NOTE: The following is a Q&A that stems from the post below it.
Q: Thank you very much. Your answer was more than adequate. Not only did you answer my primary question but also preemptively answered some follow-up questions I may have come up with.
Q: Thank you very much. Your answer was more than adequate. Not only did you answer my primary question but also preemptively answered some follow-up questions I may have come up with.
My only remaining question is how the extremely deep oil
reservoirs they are finding were formed. I've read some of the oil is at depths
that would seem to pre-date the Carboniferous age.
I'm a plumber but I love pondering things such as this
during my frequent "windshield time ". I appreciate you taking the
time to explain this to me and to do so in a way I can understand.
Thank you very much,
- Patrick D
A: You can call yourself a "Plumber" if you want,
but you are clearly and instinctively a natural scientist. That's the only
definition that would apply to someone who ponders the world around them to
such a deep extent during "windshield time" as you call it. I was
involved on an expedition that crossed the Empty Quarter desert in Saudi Arabia
and had two formally-designated scientists (we had PhD's). However, most of the
other 15 expedition members got deeply into what we were trying to map at the
Wabar asteroid impact site (Gene Shoemaker and I published this in an article
in the November 1998 Scientific American). Our expedition companions first
started asking questions, then offering ideas - and as a scientific TEAM we did
the partial crater excavations and the surface mapping of the site. There were
17 people on that science team.
To answer your other question, there was carbon on this
planet from its original formation. Some is magmatic in origin - things like
carbonate volcanoes, more commonly called "carbonatites". This is primordial carbon that is thought to come
from the mid-to-upper mantle. There is a carbonatite in southwestern
Afghanistan that stands out from the surrounding rocks both chemically and
structurally like a big red flag. There is another, a real monster in southern
Venezuela (Cerro Impacto is ~10 km across, but is NOT an impact feature). These
things often have unusual levels of Thorium and Uranium in them, often in concentric zones. There are also
Kimberlite Pipes - these are generally but not always tubes that carry diamonds
up to the surface from the upper Mantle.
However, most oil & gas deposits come from sedimentary
deposition of swamps and their occupants during ages that reach back as far as
life existed. The carbon in the vegetation and animal life was buried to
increasingly greater depths by later sediments. This usually happened in large
basins, and the accumulating weight of these sediments often caused the basin
to bow and get deeper in the middle. As an example of how fast this
accumulation can happen, I was visiting an ancient mine site in the western
Arabian peninsula. This was one of ~862 small ancient mines that provided King
Solomon with his gold about 3,500 years ago. In that 3,500 years, dust and sand
blowing across the Red Sea from the Sahara have buried the original mine site
in nearly 4.5 meters (14 feet) of loess, silt and dust that we now have to dig
down through to access the original shaft. And this accumulation was on flat
ground! When surrounded by eroding mountains, a basin’s sedimentation can build
up much faster than this.
With increasing weight overlying
organic-containing sediments, both pressure and heat rise. Natural temperatures
at the bottom of a 12,000-ft diamond mine in South Africa are about 60 C (140
degrees F). Eventually you get enough heat and pressure to "cook" the
organic sediments - oil geologists call this process "maturation"

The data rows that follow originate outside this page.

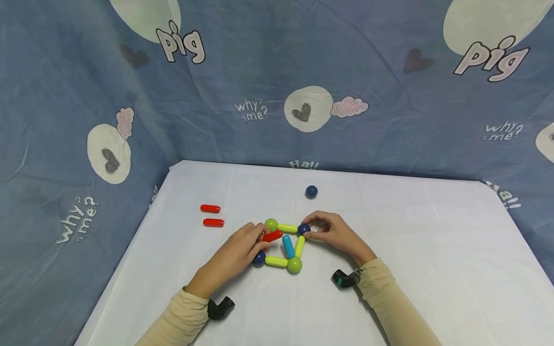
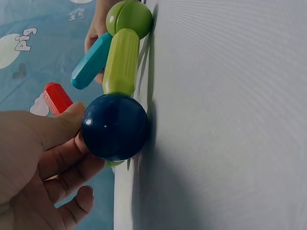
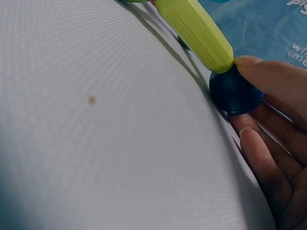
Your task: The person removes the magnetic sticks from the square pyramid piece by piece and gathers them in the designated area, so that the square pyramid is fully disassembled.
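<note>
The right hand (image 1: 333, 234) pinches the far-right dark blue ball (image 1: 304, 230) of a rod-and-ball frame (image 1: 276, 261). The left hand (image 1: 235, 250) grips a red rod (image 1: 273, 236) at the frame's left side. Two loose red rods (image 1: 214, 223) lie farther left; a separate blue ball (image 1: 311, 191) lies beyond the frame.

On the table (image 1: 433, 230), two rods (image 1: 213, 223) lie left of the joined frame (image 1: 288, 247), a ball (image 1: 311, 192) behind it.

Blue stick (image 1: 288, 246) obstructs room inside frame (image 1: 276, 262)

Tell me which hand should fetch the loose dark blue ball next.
Right, probably: the right hand, though gripping a corner ball, is nearer the loose ball than the left hand.
</note>
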Demonstrator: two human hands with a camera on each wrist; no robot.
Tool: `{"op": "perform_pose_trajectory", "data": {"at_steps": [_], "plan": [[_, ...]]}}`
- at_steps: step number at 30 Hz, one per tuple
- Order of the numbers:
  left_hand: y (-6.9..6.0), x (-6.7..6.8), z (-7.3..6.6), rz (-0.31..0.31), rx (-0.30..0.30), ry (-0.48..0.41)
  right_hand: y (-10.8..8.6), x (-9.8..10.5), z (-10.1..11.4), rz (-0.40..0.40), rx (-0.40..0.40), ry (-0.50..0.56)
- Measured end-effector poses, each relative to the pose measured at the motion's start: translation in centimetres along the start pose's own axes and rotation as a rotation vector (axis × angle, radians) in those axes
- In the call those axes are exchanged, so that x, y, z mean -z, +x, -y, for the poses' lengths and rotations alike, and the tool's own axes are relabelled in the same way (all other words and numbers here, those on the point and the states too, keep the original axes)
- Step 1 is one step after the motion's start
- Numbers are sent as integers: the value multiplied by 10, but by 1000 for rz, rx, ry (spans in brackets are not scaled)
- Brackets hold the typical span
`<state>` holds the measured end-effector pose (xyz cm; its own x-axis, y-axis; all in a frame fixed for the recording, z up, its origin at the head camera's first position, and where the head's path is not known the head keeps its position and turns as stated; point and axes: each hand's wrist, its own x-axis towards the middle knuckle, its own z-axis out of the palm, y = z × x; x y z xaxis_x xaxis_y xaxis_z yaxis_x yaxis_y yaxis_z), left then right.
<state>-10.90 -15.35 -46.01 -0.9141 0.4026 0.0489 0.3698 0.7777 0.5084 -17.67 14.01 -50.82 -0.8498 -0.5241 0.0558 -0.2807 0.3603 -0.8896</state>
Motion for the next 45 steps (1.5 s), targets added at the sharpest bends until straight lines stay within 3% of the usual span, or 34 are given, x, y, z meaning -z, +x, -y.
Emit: {"op": "perform_pose_trajectory", "data": {"at_steps": [14, 19, 23, 29, 35, 45], "plan": [[2, 5, 1, -110, 11, -112, 1, -1, 4, -8, -35, 2], [2, 10, 2, -135, -4, -94, -2, 1, 21, -4, -33, 6], [2, 13, 4, -119, 15, -88, -6, 3, 34, -5, -16, 11], [1, 23, 12, -147, 38, -62, -6, 4, 35, -4, -14, 11], [-4, 47, 37, -236, 59, -36, -3, 2, 12, 0, -3, 5], [-31, 87, 109, -405, 148, 69, 0, 1, 4, 4, 15, 5]]}}
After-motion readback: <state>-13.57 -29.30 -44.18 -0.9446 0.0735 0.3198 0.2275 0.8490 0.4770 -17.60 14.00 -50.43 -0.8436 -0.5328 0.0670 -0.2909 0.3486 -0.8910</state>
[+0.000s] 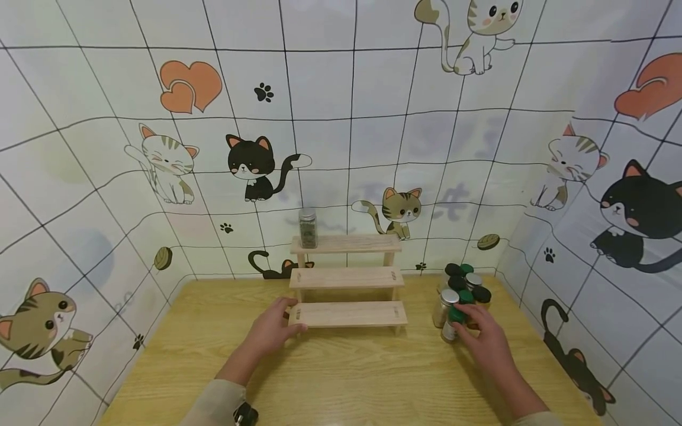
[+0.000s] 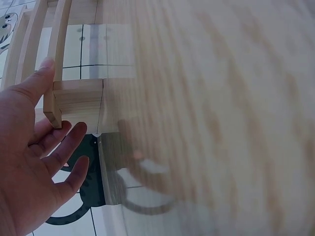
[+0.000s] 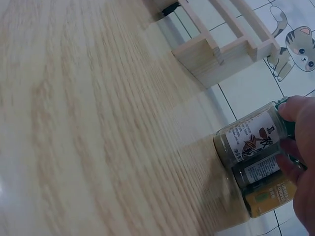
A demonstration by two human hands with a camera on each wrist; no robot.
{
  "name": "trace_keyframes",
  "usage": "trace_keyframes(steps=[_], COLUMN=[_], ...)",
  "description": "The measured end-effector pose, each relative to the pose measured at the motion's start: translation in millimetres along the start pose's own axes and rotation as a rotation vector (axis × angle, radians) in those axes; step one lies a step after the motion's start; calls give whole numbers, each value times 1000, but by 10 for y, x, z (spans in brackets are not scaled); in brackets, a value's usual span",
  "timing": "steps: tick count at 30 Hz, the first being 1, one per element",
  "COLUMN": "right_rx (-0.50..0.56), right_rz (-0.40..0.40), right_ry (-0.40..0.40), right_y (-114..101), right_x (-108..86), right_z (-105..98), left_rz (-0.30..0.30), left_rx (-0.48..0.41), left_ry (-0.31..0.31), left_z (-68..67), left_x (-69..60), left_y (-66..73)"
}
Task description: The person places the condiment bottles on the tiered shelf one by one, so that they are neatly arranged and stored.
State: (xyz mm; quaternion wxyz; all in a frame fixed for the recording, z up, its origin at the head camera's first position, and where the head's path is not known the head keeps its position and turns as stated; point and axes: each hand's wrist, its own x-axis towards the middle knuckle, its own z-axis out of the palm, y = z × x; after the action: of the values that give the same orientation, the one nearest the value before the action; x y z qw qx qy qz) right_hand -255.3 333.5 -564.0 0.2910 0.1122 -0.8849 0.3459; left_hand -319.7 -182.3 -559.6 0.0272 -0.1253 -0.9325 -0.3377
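Note:
A three-tier wooden shelf rack (image 1: 348,314) stands at the back middle of the table. My left hand (image 1: 269,328) grips the left end of its lowest step; in the left wrist view the thumb lies on the board's edge and the fingers reach round its end. On the right, my right hand (image 1: 487,346) pinches the green cap of a spice jar (image 3: 256,135) between thumb and fingers. That jar is clear, with a white printed label, and stands at the front of a cluster of jars. One silver-capped spice jar (image 1: 308,229) sits on the top step's left end.
Behind the pinched jar stand several jars, among them a silver-capped jar (image 1: 446,307) and a black-capped jar (image 1: 482,294). A yellow-labelled jar (image 3: 270,199) shows in the right wrist view. The wooden table (image 1: 341,378) meets a cat-patterned cloth (image 1: 330,142) on three sides.

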Motion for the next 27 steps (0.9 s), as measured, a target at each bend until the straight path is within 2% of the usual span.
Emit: trace_keyframes(steps=[6, 10, 14, 17, 23, 27], right_rx=[66, 113, 133, 126, 147, 173], right_rz=[51, 52, 59, 98, 180, 197], right_ry=[17, 9, 2, -6, -36, -52], right_y=[-43, -89, -169, -247, -423, -530], right_x=[-5, 40, 105, 150, 295, 429], right_z=[0, -6, -28, -53, -84, -70], left_rz=[0, 6, -2, -9, -8, -8], left_rx=[-3, -3, 1, -1, -9, -13], left_ry=[2, 8, 7, 0, -2, -3], left_z=[-18, -27, -18, -11, -17, -29], left_x=[1, 6, -2, -16, -24, -20], left_y=[21, 29, 24, 17, 16, 27])
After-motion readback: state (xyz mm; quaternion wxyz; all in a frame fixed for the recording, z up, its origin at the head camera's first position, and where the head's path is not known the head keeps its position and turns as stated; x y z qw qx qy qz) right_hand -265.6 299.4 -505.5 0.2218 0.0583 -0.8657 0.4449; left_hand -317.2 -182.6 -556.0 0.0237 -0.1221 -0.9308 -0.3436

among other things. When converted to a liquid these relatively less dense, carbon-rich
fluids (oil and gas and water) tend to migrate upward, following weak zones in
the sediments overlying them. They will do this until they either escape (the
Gulf of Mexico is full of natural "seeps") or they get to a blockage
that traps them: for instance some sedimentary salt from a dried-up ancient
sea. THIS kind of natural trap is what the oil companies are looking for using sophisticated
seismic prospecting and imaging systems.